◆ Your task: Work out the number of lines that hold "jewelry" in the listing, and give that number with no other text.

◆ Provided records:
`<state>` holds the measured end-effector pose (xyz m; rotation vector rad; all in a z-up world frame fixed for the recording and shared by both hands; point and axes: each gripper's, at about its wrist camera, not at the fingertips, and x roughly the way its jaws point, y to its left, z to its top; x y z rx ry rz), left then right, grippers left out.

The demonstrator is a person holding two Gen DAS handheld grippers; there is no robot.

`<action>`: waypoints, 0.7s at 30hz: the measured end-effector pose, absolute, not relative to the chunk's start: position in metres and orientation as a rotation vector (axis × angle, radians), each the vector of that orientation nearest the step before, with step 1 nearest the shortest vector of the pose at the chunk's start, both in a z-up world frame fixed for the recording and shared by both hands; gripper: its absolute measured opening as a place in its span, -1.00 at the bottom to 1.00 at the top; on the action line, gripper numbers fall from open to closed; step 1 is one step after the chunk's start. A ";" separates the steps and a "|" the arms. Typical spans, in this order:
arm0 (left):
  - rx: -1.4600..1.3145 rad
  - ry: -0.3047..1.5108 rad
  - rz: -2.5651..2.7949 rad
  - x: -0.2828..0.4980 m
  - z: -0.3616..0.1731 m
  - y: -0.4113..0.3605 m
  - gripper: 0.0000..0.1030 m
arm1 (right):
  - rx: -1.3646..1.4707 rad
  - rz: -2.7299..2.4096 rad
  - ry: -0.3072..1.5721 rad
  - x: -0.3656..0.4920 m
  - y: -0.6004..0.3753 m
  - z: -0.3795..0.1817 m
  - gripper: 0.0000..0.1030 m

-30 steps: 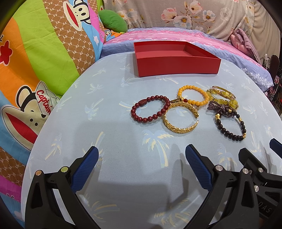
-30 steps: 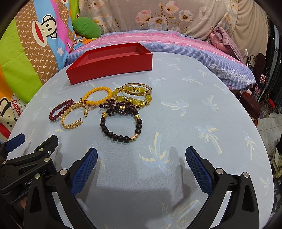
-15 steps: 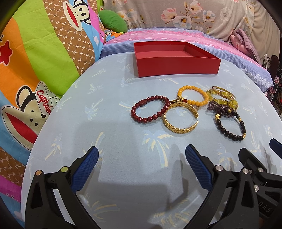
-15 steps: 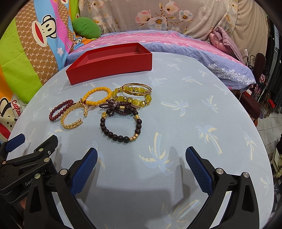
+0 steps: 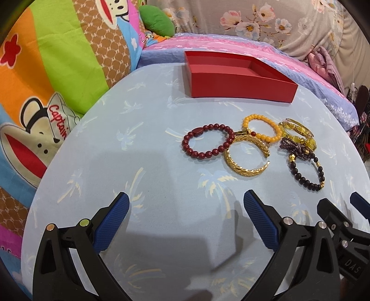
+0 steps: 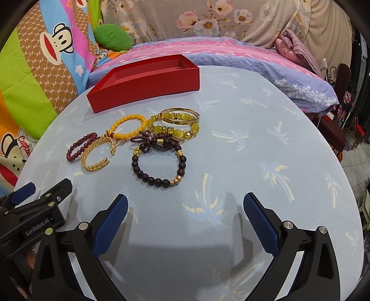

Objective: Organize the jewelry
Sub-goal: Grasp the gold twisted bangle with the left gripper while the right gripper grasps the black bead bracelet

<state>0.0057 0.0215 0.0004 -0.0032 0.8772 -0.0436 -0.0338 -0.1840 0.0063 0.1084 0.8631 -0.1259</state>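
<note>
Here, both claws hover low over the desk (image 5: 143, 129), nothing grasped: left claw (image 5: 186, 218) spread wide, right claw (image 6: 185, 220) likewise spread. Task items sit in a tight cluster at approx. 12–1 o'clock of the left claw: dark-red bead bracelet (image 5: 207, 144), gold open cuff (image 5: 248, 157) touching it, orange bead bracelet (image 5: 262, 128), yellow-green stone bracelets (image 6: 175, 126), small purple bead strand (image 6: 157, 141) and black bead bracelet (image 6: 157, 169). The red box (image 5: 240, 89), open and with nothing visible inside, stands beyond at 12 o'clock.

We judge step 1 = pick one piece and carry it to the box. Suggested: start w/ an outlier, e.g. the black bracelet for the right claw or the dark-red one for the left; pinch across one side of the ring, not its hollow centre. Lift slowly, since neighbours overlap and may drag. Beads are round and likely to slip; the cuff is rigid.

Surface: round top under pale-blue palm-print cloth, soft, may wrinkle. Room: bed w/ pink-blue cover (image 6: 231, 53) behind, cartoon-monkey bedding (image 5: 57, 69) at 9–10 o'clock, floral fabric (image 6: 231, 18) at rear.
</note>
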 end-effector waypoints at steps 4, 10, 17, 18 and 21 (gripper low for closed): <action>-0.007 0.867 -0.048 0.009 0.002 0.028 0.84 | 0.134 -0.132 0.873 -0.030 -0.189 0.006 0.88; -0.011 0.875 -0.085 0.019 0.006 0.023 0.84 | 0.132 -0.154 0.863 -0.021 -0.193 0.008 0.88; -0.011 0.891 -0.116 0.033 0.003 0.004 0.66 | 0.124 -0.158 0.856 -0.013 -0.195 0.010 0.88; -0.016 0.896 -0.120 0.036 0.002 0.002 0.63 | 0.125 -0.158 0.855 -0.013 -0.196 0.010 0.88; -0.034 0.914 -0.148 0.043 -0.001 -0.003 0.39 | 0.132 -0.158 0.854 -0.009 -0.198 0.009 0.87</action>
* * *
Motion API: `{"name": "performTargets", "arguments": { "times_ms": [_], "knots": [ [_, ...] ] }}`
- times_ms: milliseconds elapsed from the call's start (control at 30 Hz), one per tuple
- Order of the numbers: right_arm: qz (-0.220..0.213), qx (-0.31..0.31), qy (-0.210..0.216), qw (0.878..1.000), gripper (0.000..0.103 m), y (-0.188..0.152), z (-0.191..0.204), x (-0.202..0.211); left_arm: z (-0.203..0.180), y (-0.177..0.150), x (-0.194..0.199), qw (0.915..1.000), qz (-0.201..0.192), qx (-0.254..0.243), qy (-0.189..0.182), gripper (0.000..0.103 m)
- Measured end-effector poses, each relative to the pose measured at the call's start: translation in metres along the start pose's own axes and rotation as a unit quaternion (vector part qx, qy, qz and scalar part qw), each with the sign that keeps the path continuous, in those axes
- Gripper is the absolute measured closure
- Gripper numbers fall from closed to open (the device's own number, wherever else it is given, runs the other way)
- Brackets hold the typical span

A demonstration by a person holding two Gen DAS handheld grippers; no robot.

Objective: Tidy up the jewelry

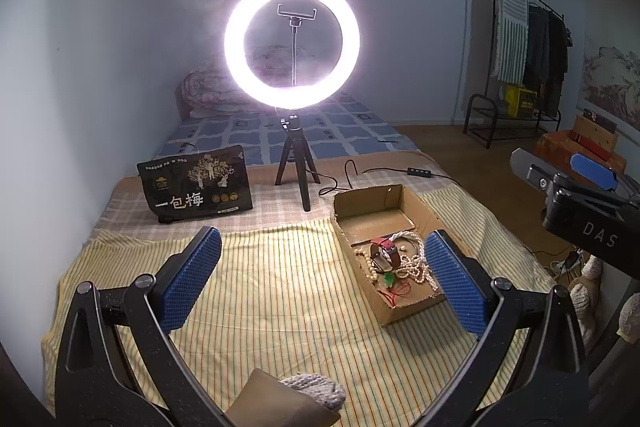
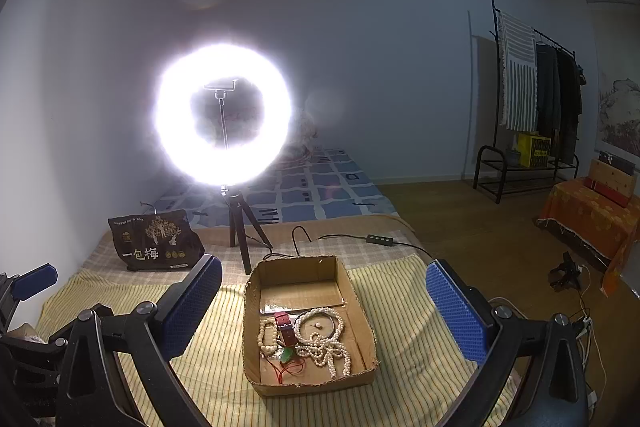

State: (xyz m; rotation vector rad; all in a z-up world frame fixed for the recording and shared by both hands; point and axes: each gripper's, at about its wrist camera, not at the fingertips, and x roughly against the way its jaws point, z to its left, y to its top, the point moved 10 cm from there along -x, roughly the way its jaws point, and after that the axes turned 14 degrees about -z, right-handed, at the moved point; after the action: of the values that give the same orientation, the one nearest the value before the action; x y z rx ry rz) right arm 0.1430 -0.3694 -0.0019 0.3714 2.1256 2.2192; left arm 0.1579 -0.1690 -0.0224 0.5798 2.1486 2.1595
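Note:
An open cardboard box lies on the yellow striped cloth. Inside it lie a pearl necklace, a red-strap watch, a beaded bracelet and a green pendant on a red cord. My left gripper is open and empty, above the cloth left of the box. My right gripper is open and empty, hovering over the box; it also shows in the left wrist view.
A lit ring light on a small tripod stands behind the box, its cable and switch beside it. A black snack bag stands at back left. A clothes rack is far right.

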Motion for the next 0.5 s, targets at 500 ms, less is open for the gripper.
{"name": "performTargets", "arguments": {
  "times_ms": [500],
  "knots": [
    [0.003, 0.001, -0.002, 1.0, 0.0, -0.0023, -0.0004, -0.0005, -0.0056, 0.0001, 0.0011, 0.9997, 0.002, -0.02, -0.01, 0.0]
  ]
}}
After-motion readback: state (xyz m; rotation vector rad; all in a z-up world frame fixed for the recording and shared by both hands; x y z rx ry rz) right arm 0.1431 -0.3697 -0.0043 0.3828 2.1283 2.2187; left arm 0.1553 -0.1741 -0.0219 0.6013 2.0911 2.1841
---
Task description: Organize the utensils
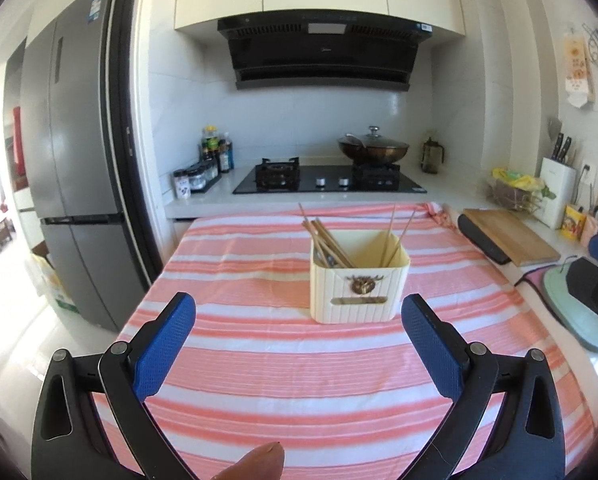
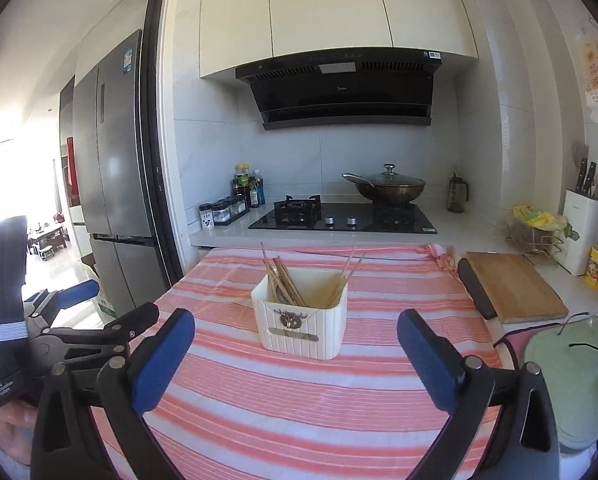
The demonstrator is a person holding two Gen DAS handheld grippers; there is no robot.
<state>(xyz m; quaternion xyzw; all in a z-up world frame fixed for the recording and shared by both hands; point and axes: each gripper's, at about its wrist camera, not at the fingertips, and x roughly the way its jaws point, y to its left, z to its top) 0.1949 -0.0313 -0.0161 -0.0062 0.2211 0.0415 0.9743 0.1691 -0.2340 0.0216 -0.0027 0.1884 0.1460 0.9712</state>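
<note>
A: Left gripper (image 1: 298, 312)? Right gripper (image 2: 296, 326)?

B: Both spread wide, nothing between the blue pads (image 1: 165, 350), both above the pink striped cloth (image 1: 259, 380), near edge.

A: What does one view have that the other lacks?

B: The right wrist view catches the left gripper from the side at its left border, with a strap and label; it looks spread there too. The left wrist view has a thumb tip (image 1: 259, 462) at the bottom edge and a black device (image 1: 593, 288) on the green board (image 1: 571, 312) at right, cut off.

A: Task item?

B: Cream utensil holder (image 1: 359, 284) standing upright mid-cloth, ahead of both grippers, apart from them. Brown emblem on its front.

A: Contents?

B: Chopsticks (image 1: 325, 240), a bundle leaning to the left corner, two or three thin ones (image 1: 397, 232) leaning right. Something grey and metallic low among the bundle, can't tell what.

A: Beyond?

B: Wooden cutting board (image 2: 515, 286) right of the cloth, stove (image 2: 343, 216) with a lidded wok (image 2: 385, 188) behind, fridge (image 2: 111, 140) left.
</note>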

◆ Worked solution: 2